My name is Ray, I am 59, and I am a member of Patient Voices Matter (PVM). I joined PVM because I want to improve the health system for everyone by talking about my experiences; I have high blood pressure and learning disabilities. We meet every month and I really enjoy it.

Learning disabilities

I think that some members of staff in medical settings do not listen to or communicate well with people with learning disabilities and patients with other needs, too.

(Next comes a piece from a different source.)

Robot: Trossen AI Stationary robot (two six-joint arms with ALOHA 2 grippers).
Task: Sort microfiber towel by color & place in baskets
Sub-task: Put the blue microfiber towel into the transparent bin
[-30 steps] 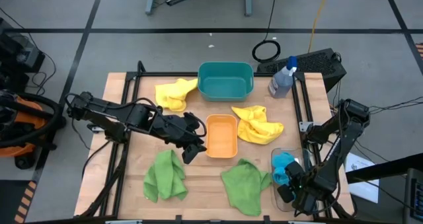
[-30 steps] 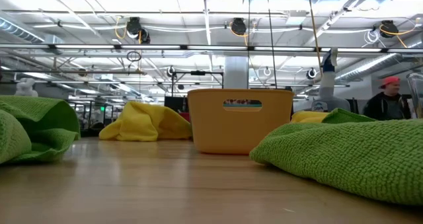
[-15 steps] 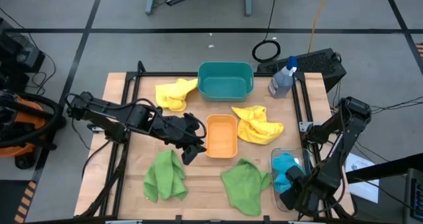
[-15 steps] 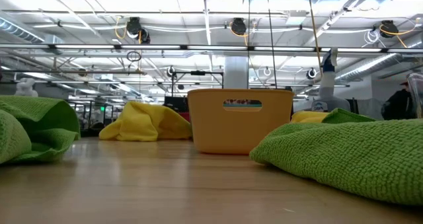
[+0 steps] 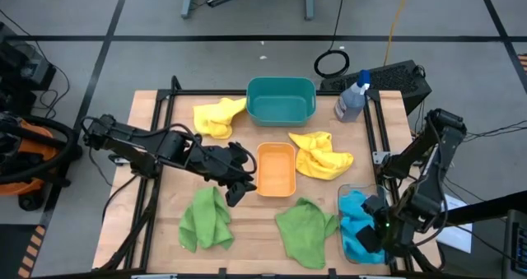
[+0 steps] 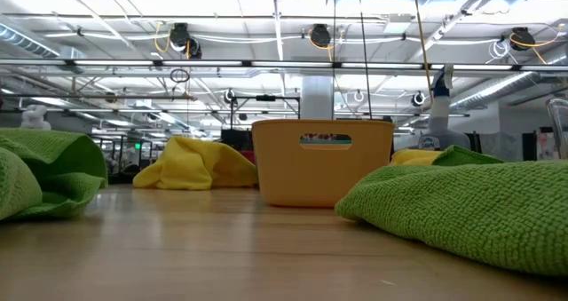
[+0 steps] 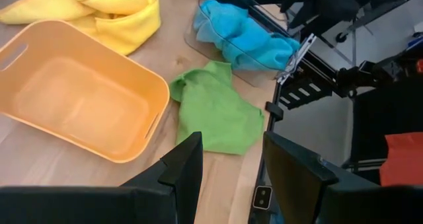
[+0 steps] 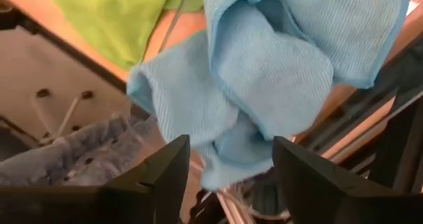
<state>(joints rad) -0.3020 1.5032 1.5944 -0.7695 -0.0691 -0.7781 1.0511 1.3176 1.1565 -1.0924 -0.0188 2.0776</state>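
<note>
A blue towel point(image 5: 354, 221) lies bunched in the clear basket point(image 5: 342, 188) at the table's near right corner. My right gripper point(image 8: 228, 184) hangs open just above it, its fingers apart over the cloth point(image 8: 264, 78). My left gripper point(image 7: 231, 178) hovers open beside the left wall of the orange basket point(image 5: 276, 169), nothing between its fingers. Two yellow towels point(image 5: 218, 117) point(image 5: 319, 154) and two green towels point(image 5: 206, 219) point(image 5: 306, 230) lie flat on the table. The teal basket point(image 5: 282, 99) stands at the far edge.
A clear spray bottle point(image 5: 352, 99) with a blue top stands at the far right, beside the teal basket. In the low view the orange basket point(image 6: 322, 159) stands mid-table, with a green towel point(image 6: 461, 203) close in front at the right.
My right gripper has opened and risen out of the clear basket, tipping more steeply downward. It has let go of the blue towel, which now lies spread in the basket. My left arm has kept still.
</note>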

An example of this happened last year when I went to the hospital reception desk to ask where to go for my scan. The receptionist was rude to me because she didn't understand me because she thought I wasn’t expressing myself clearly, and it made me feel small. I felt like I was banging my head against a brick wall, and it is frustrating that patients’ voices are not being listened to.

I also had a bad experience when I had a biopsy in November. I received a letter that was inaccessible and so had to ask someone to explain to me what it meant. Then when I went to the hospital I had to wait four hours and no-one would tell me anything.

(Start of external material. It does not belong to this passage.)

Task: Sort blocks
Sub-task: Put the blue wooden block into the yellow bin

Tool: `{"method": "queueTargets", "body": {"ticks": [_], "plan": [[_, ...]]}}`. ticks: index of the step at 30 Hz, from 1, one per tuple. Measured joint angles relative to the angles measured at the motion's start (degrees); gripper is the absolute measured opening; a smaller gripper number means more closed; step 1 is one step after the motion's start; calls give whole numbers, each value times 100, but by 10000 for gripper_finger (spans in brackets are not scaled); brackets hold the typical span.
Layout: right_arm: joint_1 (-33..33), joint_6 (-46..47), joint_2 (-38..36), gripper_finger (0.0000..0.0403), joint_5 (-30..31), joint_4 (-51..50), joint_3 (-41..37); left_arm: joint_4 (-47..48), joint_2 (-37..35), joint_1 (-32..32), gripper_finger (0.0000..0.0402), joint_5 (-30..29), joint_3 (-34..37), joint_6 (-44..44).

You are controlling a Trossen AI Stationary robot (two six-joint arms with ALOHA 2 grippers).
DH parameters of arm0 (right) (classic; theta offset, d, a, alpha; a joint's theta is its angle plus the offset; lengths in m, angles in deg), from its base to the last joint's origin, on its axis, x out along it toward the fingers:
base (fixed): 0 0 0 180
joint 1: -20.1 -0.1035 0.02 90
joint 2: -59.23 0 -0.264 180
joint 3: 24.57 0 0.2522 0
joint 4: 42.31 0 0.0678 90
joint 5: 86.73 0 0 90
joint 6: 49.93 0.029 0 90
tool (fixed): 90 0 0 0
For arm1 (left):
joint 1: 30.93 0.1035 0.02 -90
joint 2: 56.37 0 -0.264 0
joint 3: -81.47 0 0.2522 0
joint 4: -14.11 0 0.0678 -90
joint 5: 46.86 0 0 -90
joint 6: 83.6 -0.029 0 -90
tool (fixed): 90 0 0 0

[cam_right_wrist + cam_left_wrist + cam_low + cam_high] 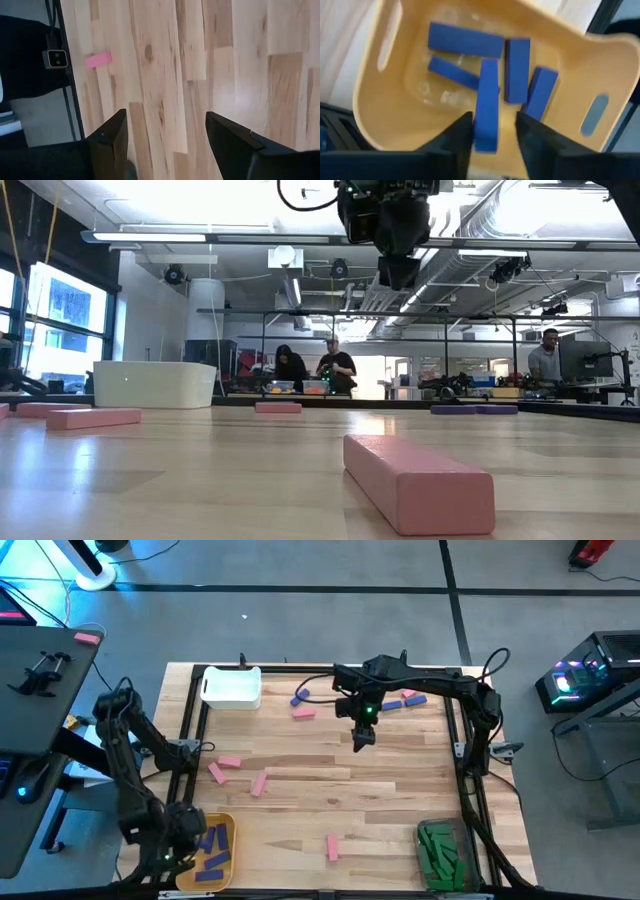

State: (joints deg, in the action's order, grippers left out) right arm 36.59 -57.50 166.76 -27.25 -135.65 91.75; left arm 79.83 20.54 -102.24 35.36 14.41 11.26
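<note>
My left end effector (492, 131) hangs over the yellow bin (205, 851) at the near left corner of the surface (380, 810), its fingers closed on one purple block (486, 105); four more purple blocks lie in the bin below it. My right end effector (362, 735) hovers above bare wood at mid-surface, fingers apart and holding nothing. Green blocks (438, 847) sit together in the bin at the near right corner. Unsorted pink blocks remain on the surface: two near the left edge (228, 765), one toward the near side (332, 847), and one near the white bin (231, 686), with loose purple blocks (414, 699) at the far side. Risk, left side: the held block stands over the stacked ones, so on release it may land on edge or bounce toward the rim. Risk, right side: the nearest pink block lies close to the purple ones, and a descent that is off centre could push a neighbour or clamp two colours together.
</note>
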Motion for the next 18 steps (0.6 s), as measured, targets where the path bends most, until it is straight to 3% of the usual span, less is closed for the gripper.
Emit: {"method": "queueTargets", "body": {"ticks": [5, 10, 14, 18], "plan": [[-20, 9, -198, 199, 4, -358, 0, -71, -272, 500, 205, 28, 0, -555], [-56, 147, -639, 199, 274, -824, 0, -232, -967, 1079, 240, -104, -6, -1340], [-55, 480, -1183, 199, 1178, -730, -245, -71, -1640, 1587, 244, -1169, -7, -1807], [275, 1074, -1868, 199, 1826, -109, -1287, 333, -2156, 2163, 245, -2313, -9, -2218]]}}
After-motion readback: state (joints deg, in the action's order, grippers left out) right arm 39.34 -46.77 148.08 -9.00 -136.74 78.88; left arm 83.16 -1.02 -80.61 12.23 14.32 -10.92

After my biopsy I was hungry as it was 7pm and I had been waiting all that time, but the canteen was closed and I didn’t know how to get any dinner. How are patients meant to know what time canteens close and how to get food? The kitchen staff kindly made me some soup, but what happens to other patients in this situation? Most of the staff were really great, which I was thankful for, but one member of staff kept asking me the same questions, which really frustrated me. Why couldn’t he listen the first time when he asked me?

Better communication

These experiences have taught me that what I want to see from the NHS is:

  • Accessible letters to patients
  • Better communication from staff
  • Food to be available at all hours
  • More staff to listen to and really care about patients.